# Bike Stores in Philly?



## ssif21 (Sep 23, 2005)

I'm taking my kid to visit the University of Pennsylvania tomorrow. Are there any bike shops in the vicinity of the university which merit going out of my way to visit? Thanks.


----------



## siècletourist (Jul 26, 2005)

*Trophy Bikes*



ssif21 said:


> I'm taking my kid to visit the University of Pennsylvania tomorrow. Are there any bike shops in the vicinity of the university which merit going out of my way to visit? Thanks.


Check out Trophy Bikes, on the Walnut Street Bridge right next door to Penn.
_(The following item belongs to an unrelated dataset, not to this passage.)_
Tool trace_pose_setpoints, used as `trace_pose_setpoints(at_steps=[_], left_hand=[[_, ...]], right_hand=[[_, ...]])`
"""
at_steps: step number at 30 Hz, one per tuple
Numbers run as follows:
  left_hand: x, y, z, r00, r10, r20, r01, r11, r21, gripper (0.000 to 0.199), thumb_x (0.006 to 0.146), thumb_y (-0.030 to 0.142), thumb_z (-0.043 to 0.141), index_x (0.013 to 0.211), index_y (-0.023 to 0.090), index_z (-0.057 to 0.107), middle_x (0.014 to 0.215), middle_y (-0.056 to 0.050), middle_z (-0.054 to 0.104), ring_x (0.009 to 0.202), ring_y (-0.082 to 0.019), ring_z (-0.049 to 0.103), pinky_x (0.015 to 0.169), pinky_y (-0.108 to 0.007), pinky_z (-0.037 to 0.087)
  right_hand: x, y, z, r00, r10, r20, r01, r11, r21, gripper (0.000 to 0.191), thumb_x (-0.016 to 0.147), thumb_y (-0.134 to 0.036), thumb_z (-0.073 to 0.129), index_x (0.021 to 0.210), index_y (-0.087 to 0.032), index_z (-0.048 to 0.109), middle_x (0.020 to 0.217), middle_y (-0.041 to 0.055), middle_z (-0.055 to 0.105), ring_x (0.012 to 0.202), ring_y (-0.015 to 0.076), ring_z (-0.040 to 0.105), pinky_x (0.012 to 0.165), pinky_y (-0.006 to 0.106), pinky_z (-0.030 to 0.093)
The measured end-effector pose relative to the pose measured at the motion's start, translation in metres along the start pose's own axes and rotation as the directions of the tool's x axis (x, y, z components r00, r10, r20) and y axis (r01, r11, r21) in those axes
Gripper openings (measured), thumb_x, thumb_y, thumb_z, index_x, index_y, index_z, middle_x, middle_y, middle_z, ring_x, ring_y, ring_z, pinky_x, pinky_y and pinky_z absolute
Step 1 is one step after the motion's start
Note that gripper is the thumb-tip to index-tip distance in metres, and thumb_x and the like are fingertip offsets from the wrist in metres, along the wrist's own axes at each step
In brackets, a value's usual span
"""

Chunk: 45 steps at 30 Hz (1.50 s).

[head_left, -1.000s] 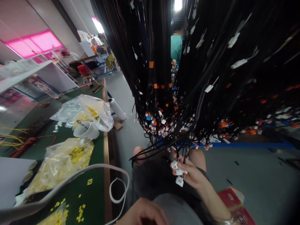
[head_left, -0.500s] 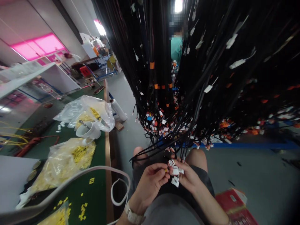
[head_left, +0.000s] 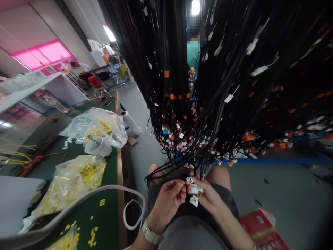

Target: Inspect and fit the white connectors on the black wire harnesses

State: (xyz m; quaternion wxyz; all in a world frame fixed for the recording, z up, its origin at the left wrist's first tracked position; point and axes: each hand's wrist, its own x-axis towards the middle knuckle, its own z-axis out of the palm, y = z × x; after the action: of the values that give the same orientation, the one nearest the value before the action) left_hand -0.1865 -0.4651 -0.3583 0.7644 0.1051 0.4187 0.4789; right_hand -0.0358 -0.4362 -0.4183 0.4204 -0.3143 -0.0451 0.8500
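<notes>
1. Our right hand [head_left: 208, 196] grips white plugs [head_left: 194, 190] on black wires [head_left: 203, 104] hanging from twelve o'clock.
2. Our left hand [head_left: 168, 203] pinches a small yellow piece [head_left: 182, 185] beside them.
3. A cup [head_left: 98, 147] sits at ten o'clock on the green table [head_left: 109, 208].

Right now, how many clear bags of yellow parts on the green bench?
3. One far bag behind the white cup, one middle bag nearer, one near bag cut off at the bottom edge; more may lie outside the picture.
</notes>
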Motion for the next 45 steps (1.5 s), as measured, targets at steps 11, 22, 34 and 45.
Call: trace_pose_setpoints(at_steps=[11,22,34,45], left_hand=[[0.002,-0.001,-0.003,1.000,-0.026,-0.005,0.026,0.998,-0.060,0.015,0.072,0.017,0.078,0.081,0.009,0.070,0.075,-0.007,0.071,0.064,-0.011,0.065,0.063,-0.022,0.053],[0.008,0.000,-0.001,1.000,0.009,-0.015,-0.009,1.000,-0.007,0.021,0.066,0.018,0.081,0.085,0.010,0.074,0.074,-0.006,0.070,0.065,-0.009,0.062,0.063,-0.018,0.050],[0.013,0.002,-0.003,0.998,0.042,-0.040,-0.036,0.990,0.133,0.029,0.058,0.025,0.087,0.077,0.009,0.072,0.069,-0.007,0.072,0.059,-0.011,0.064,0.061,-0.022,0.052],[0.018,-0.003,-0.009,0.996,0.081,-0.029,-0.073,0.976,0.204,0.029,0.058,0.031,0.087,0.072,0.010,0.071,0.056,-0.001,0.063,0.050,-0.007,0.055,0.050,-0.018,0.044]], right_hand=[[0.002,-0.001,0.000,1.000,-0.012,-0.020,0.012,1.000,0.004,0.031,0.065,-0.018,0.082,0.092,-0.019,0.068,0.075,0.0006,0.072,0.059,0.0128,0.065,0.059,0.023,0.054],[0.001,-0.001,0.002,1.000,-0.026,-0.003,0.026,1.000,-0.017,0.032,0.064,-0.017,0.082,0.092,-0.018,0.067,0.075,0.0010,0.071,0.060,0.0124,0.066,0.058,0.021,0.055],[0.000,0.000,0.002,0.999,-0.051,-0.018,0.049,0.995,-0.090,0.051,0.063,-0.022,0.085,0.108,-0.019,0.062,0.074,0.0005,0.070,0.059,0.0115,0.066,0.058,0.020,0.053],[-0.004,0.004,0.005,0.991,-0.118,-0.059,0.106,0.979,-0.174,0.044,0.058,-0.026,0.088,0.091,-0.020,0.060,0.072,-0.0025,0.066,0.060,0.0099,0.062,0.061,0.022,0.051]])
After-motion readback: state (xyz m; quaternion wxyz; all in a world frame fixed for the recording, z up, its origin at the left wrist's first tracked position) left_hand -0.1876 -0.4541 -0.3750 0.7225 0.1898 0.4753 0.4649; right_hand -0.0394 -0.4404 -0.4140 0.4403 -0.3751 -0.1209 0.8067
The shop is tiny, so a quick look is all it takes. They have a couple of gorgeous Waterfords and Gunnars and more high-end folding bikes than you ever thought existed. There are usually some interesting single-speeds there as well. The owner is a veritable font of bike knowledge, very helpful and unsalesmanlike. Worth a look if you're into unusual bikes.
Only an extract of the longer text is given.